# WORK REQUEST:
Exactly as written, return every line of the data below apart from the pictures.

# DATA BLOCK:
══════
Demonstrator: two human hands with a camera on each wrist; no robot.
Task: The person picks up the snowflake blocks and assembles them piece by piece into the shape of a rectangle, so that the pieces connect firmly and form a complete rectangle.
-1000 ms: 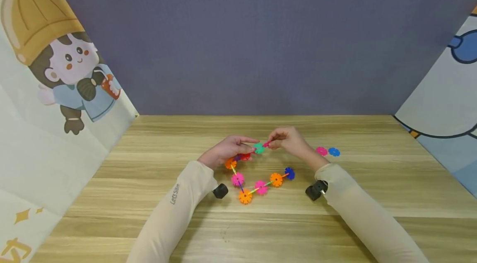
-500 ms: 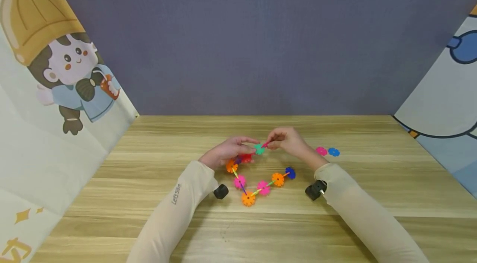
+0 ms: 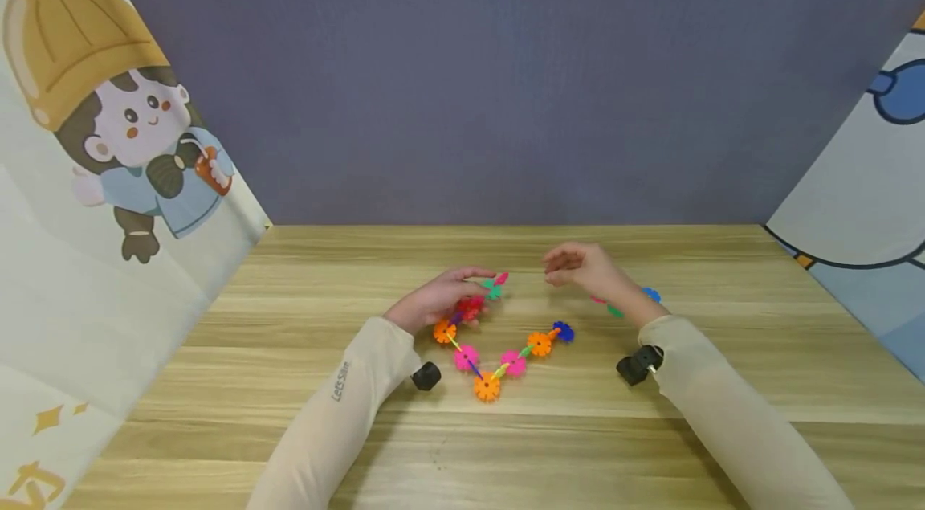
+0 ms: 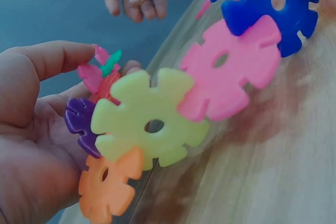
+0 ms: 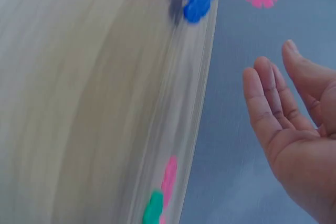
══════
# ANSWER SECTION:
Demonstrator: two human hands with a camera on each wrist; no robot.
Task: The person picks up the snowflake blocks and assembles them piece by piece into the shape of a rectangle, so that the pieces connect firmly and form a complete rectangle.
-1000 ms: 
-500 ms: 
+0 ms: 
+0 ms: 
+0 ms: 

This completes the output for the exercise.